What is needed is an exact copy of the whole listing below, with no pictures.
______
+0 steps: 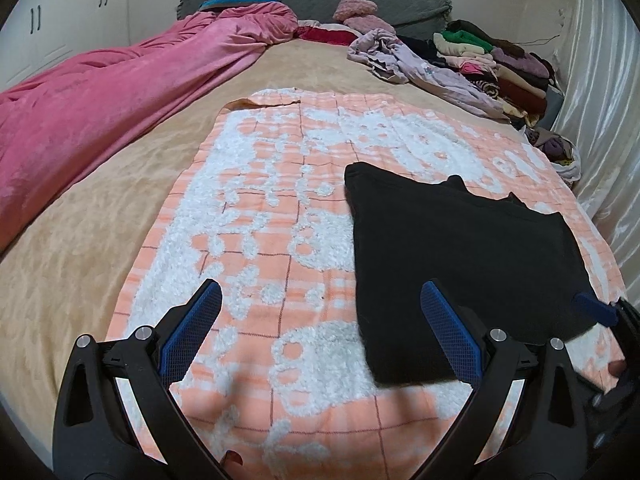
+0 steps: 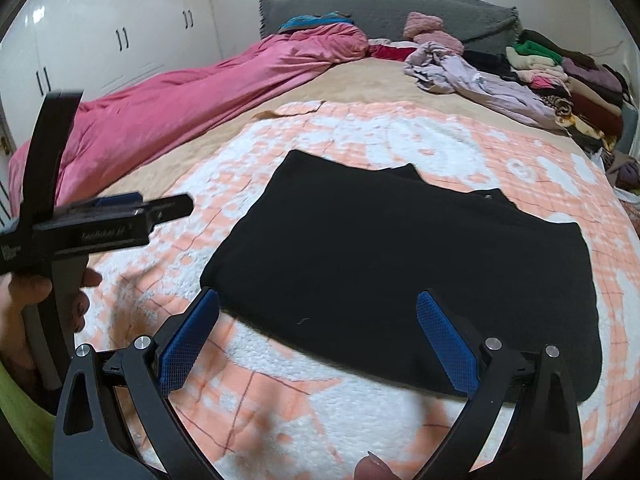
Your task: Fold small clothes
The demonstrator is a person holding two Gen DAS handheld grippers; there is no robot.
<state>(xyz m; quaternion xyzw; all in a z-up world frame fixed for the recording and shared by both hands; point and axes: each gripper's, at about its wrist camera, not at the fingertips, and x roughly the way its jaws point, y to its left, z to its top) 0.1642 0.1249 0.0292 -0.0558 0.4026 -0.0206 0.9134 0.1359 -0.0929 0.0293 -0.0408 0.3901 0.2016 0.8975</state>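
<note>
A black garment [image 2: 404, 264] lies flat on the orange-and-white blanket [image 1: 256, 216] spread across the bed, toward the blanket's right side. The left gripper [image 1: 320, 316] hangs above the blanket just left of the garment with its blue-padded fingers spread wide and nothing between them, while the right gripper [image 2: 318, 316] hovers over the garment's near edge, its jaws likewise wide apart and empty. A pink duvet [image 1: 100, 92] runs along the bed's left side, and a pile of clothes [image 2: 560, 80] sits at the far right corner.

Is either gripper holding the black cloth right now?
No. Both the left gripper and right gripper are open, and the black cloth lies flat on the blanket.
</note>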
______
- **RESPONSE TO THE EXERCISE**:
+0 steps: 
+0 steps: 
Your task: Fold small clothes
The demonstrator is a person holding two Gen DAS handheld grippers; there is no robot.
<state>(xyz m; quaternion xyzw; all in a z-up world frame fixed for the recording and shared by both hands; point and axes: each gripper's, at about its wrist camera, not at the fingertips, and x roughly the way its jaws point, y to its left, z to its top) 0.1642 0.1249 0.0292 -0.0558 0.4026 -0.0206 0.9134 0.1359 -0.0929 0.0293 -0.0408 0.3901 0.2016 0.8975</state>
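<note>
A black garment [image 2: 404, 264] lies flat on the orange-and-white blanket [image 1: 256, 216] spread across the bed, toward the blanket's right side. The left gripper [image 1: 320, 316] hangs above the blanket just left of the garment with its blue-padded fingers spread wide and nothing between them, while the right gripper [image 2: 318, 316] hovers over the garment's near edge, its jaws likewise wide apart and empty. A pink duvet [image 1: 100, 92] runs along the bed's left side, and a pile of clothes [image 2: 560, 80] sits at the far right corner.

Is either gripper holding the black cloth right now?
No. Both the left gripper and right gripper are open, and the black cloth lies flat on the blanket.
</note>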

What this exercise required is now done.